Repeat the listing that follows, character for character, minus the pictures.

### DATA PROVIDED:
◇ ◇ ◇ ◇ ◇

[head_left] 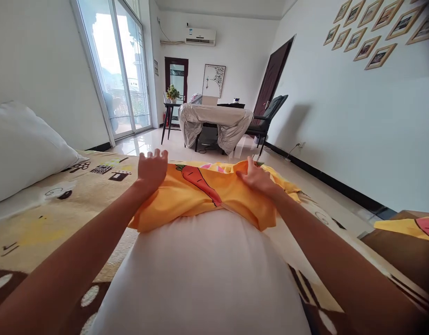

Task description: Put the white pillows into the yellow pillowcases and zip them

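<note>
A white pillow (203, 274) lies lengthwise on the patterned blanket, its far end inside an orange pillowcase (175, 200) with a carrot print. My left hand (153, 170) is at the case's far left edge, fingers curled over the cloth. At the far right part of the case, my right hand (258, 178) grips the fabric between thumb and fingers. The case is bunched and covers only the far end of the pillow.
Another white pillow (26, 144) rests at the left. The patterned blanket (92, 186) spreads under everything. A cardboard box (392, 246) with yellow cloth (402, 227) stands at the right. Beyond are a covered table (217, 114) and a black chair (270, 116).
</note>
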A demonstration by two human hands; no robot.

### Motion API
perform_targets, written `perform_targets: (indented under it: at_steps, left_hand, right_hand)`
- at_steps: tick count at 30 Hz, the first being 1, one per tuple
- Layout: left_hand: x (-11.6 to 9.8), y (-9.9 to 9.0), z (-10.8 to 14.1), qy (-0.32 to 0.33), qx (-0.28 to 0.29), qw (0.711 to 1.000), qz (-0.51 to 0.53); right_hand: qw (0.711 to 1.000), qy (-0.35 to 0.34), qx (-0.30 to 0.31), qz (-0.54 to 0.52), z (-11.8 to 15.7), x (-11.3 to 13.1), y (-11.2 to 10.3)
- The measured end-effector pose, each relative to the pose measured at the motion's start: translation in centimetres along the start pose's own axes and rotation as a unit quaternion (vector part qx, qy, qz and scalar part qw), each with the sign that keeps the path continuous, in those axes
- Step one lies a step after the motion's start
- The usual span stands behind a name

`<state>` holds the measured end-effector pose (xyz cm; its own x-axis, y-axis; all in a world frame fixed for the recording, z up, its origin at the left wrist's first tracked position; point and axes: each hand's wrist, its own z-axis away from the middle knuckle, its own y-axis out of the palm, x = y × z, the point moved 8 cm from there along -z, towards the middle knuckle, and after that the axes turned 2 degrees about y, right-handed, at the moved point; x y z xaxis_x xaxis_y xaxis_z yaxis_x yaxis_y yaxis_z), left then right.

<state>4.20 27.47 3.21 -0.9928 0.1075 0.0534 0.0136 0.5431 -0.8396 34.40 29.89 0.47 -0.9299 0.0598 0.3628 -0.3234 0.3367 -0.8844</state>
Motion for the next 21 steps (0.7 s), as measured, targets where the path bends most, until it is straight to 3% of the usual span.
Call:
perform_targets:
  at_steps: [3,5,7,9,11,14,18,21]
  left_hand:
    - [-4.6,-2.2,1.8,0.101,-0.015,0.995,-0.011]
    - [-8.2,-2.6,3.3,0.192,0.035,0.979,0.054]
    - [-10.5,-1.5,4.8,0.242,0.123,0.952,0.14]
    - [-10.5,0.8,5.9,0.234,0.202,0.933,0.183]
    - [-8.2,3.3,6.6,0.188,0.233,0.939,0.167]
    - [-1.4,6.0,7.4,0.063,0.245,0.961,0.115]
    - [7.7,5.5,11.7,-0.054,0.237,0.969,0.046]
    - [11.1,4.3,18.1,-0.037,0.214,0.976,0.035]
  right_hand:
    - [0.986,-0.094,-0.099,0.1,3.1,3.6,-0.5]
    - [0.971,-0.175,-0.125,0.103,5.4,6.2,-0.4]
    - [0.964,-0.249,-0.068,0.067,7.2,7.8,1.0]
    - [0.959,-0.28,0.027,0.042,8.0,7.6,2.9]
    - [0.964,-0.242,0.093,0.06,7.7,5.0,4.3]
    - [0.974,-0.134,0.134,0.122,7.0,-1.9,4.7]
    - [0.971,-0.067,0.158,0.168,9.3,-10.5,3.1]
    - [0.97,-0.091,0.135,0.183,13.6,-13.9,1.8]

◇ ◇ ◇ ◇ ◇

### ANSWER TO THIS TASK:
[head_left] 

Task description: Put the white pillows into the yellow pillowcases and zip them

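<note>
A white pillow (203, 274) lies lengthwise on the patterned blanket, its far end inside an orange pillowcase (175, 200) with a carrot print. My left hand (153, 170) is at the case's far left edge, fingers curled over the cloth. At the far right part of the case, my right hand (258, 178) grips the fabric between thumb and fingers. The case is bunched and covers only the far end of the pillow.
Another white pillow (26, 144) rests at the left. The patterned blanket (92, 186) spreads under everything. A cardboard box (392, 246) with yellow cloth (402, 227) stands at the right. Beyond are a covered table (217, 114) and a black chair (270, 116).
</note>
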A demonstration by two human hands; no robot.

### Motion API
perform_targets, written `perform_targets: (indented under it: at_steps, left_hand, right_hand)`
- at_steps: tick count at 30 Hz, the first being 1, one per tuple
- Layout: left_hand: x (-11.6 to 9.8), y (-9.9 to 9.0), z (-10.8 to 14.1), qy (-0.32 to 0.33), qx (-0.28 to 0.29), qw (0.711 to 1.000), qz (-0.51 to 0.53); right_hand: qw (0.711 to 1.000), qy (-0.35 to 0.34), qx (-0.30 to 0.31), qz (-0.54 to 0.52), z (-11.8 to 15.7), x (-11.3 to 13.1), y (-11.2 to 10.3)
- The measured end-effector pose, each relative to the pose measured at the motion's start: translation in centimetres along the start pose's own axes and rotation as a unit quaternion (vector part qx, qy, qz and scalar part qw), each with the sign that keeps the path continuous, in those axes
- Step one lies a step after the motion's start
- The usual span stands behind a name

`<state>` holds the measured end-effector pose (xyz cm; its own x-axis, y-axis; all in a world frame fixed for the recording, z up, its origin at the left wrist's first tracked position; point and axes: each hand's wrist, its own z-axis away from the middle knuckle, its own y-axis out of the palm, x = y × z, the point moved 8 cm from there along -z, towards the middle knuckle, and after that the axes turned 2 degrees about y, right-handed, at the moved point; x y z xaxis_x xaxis_y xaxis_z yaxis_x yaxis_y yaxis_z), left then right.

<state>4.20 27.47 3.21 -0.9928 0.1075 0.0534 0.0136 0.5431 -0.8396 34.40 29.89 0.47 -0.9299 0.0598 0.3628 -0.3234 0.3367 -0.8844</state>
Motion for the next 21 steps (0.7 s), as measured, targets where the path bends most, until it is straight to 3% of the usual span.
Call:
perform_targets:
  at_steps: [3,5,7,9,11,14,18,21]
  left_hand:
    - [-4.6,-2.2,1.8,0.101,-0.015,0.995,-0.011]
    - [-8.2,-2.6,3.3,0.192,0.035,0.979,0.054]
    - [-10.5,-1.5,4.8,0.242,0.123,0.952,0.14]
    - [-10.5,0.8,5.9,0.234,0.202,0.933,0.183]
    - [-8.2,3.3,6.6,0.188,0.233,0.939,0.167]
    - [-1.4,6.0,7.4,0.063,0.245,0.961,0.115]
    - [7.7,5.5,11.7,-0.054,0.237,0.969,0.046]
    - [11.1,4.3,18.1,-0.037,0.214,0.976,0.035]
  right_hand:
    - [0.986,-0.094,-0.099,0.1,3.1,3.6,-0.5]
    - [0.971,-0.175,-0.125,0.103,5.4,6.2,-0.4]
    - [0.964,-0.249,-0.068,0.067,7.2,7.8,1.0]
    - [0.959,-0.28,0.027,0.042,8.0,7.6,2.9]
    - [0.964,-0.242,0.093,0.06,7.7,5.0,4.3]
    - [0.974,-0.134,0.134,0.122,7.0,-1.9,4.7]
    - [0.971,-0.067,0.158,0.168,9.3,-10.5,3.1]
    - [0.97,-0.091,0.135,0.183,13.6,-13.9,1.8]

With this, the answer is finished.